Fractal Writing and Reading
Fractal reading: whether you read a lot of text or a little, the text all looks and feels like other larger or smaller parts of itself. A paragraph evokes a whole novel, a whole textbook triggers an embedded poem, a word suggests a long-evolved plan. Writers do this kind of thing all the time. Now we have links, haste, and new layers of consciousness, and fractal reading is what we do more and more. We surf everything now.
Fractal writing: producing the works that echo themselves from word to phrase to paragraph to scene to chapter to book and beyond. When such works have links to serve them as well as words, good writing catches extra fire. The image here contrasts the reading process (black line segments) for a linear book (brown) with that for a collection of Web pages (salmon-pink) and that for an ELM such as the one the author has produced (light purple).

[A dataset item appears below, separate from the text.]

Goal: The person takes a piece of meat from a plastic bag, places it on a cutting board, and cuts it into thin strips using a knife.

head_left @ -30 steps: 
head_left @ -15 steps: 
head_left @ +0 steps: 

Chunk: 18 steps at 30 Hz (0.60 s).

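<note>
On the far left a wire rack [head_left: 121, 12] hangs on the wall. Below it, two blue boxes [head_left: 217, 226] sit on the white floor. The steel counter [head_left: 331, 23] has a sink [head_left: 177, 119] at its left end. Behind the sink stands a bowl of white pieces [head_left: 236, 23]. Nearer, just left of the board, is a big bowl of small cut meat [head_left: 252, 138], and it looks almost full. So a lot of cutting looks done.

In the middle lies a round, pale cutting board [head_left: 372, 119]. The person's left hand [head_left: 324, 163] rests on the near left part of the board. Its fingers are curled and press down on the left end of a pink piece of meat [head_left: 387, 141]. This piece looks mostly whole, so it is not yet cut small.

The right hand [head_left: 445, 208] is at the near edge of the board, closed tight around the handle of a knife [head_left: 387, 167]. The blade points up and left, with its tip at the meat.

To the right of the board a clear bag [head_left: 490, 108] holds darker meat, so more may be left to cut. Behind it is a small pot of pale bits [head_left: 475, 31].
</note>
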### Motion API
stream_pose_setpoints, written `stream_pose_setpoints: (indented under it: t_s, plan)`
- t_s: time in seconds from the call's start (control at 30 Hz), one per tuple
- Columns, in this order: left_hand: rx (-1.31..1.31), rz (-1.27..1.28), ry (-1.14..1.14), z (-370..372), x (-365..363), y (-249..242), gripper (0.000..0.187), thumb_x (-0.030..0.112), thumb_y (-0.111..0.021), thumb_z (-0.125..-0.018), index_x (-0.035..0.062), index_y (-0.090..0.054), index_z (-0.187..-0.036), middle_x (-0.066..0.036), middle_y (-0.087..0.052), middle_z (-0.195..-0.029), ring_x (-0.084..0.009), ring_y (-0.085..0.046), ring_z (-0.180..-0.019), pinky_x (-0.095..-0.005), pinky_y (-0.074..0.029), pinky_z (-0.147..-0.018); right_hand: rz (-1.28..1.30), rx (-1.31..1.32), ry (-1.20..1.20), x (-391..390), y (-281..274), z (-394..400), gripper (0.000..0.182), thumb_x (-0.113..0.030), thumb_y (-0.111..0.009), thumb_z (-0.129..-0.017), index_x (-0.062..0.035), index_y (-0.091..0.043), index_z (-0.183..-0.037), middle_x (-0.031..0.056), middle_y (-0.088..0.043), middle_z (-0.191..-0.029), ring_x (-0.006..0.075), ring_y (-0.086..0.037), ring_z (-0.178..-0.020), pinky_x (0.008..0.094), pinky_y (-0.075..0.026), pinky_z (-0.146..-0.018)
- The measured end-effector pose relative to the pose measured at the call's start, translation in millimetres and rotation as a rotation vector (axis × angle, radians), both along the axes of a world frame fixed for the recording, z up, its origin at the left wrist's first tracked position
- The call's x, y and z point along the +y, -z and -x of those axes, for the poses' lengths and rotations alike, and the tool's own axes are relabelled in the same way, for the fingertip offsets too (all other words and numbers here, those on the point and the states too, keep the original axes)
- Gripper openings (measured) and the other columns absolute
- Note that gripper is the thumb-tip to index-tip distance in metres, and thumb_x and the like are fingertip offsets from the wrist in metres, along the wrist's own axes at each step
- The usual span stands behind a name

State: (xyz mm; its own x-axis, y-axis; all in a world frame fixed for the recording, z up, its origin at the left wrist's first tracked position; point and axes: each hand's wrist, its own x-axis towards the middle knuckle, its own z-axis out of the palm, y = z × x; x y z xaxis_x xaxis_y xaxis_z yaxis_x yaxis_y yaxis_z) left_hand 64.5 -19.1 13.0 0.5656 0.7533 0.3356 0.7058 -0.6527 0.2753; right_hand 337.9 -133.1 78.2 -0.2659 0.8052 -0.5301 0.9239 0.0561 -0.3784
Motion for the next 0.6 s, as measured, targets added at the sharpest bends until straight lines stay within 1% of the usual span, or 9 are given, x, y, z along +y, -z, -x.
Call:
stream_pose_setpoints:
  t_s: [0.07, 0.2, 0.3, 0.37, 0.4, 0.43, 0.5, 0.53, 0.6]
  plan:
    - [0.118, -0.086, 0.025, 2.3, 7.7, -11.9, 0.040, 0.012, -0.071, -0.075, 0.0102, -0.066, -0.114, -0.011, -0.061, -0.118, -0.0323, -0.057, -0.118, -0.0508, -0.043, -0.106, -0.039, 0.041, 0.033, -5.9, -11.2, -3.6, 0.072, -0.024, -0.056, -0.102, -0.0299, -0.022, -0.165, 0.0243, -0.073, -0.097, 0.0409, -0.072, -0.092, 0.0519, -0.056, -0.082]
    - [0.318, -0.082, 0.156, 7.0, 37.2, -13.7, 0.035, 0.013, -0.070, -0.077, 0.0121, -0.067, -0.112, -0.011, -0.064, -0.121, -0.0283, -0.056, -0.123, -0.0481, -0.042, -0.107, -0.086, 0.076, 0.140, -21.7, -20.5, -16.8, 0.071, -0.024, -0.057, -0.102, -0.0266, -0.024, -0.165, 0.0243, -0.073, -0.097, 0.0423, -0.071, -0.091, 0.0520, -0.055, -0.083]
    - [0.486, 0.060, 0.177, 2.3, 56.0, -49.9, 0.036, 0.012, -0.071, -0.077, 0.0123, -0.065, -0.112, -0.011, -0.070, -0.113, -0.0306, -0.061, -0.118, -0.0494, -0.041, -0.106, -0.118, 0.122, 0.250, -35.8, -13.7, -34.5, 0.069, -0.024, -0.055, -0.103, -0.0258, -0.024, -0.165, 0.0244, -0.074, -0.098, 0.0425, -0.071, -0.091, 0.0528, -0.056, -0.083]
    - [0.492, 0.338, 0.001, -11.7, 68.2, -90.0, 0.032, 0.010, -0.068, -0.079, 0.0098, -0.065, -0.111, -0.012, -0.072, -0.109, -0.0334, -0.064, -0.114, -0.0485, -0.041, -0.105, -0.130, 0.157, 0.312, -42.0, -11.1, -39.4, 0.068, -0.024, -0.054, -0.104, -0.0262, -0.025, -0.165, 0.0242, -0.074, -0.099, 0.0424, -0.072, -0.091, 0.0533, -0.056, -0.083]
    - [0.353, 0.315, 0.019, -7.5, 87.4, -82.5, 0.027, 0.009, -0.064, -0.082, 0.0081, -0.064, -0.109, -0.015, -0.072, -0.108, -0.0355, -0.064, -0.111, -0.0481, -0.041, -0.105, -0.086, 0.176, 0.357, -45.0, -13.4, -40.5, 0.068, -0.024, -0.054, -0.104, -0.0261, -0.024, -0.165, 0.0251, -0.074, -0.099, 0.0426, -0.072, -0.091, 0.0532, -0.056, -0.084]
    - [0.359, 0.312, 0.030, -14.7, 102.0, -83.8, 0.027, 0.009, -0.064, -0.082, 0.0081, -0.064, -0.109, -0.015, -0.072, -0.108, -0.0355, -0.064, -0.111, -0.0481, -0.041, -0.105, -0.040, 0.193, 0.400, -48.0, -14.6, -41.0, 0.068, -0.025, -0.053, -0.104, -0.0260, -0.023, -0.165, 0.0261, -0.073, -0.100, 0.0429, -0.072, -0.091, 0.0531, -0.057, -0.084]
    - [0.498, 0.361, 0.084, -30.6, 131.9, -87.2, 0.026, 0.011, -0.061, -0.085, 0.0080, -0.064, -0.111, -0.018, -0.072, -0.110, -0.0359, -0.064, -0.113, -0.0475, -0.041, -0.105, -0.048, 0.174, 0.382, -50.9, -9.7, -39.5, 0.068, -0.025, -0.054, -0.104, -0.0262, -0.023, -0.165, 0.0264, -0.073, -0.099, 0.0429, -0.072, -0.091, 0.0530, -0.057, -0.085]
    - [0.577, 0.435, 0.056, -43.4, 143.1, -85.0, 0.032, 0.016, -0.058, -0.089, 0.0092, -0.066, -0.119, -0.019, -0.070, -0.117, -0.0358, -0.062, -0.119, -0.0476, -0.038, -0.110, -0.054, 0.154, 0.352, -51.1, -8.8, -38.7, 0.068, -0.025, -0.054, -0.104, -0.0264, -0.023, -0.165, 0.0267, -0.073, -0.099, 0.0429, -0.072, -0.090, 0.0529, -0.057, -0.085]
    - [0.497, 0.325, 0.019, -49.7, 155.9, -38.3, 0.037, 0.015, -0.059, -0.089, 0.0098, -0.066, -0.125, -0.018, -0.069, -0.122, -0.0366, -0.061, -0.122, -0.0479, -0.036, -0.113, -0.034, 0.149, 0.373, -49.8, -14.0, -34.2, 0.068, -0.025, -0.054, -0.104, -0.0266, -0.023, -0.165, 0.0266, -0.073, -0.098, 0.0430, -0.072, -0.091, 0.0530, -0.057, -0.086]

Readers do not read every word of any book, and we do not read any book in exactly the order the author sets forth. The lines here show skips, backtracks, and rereadings - we all do these things. Reading a book is limited to whatever appears in the one sequence in which the book is published. Reading the Web has no bounds at all. Reading an ELM takes a middle path: the reader can skip and follow among different threads of narrative, but no Web intrudes to distract from the content.
In the image below, the black lines reflect the way readers move across a work. In a book (brown line), reading is mostly linear. On the Web (pink lines), reading jumps all over. In an ELM (purple lines), reading does both, but the author's task is to limit the jumping in order to tell a story, to narrate a lesson, and to interrelate relate stories and lessons, with reader excursions optional and supported.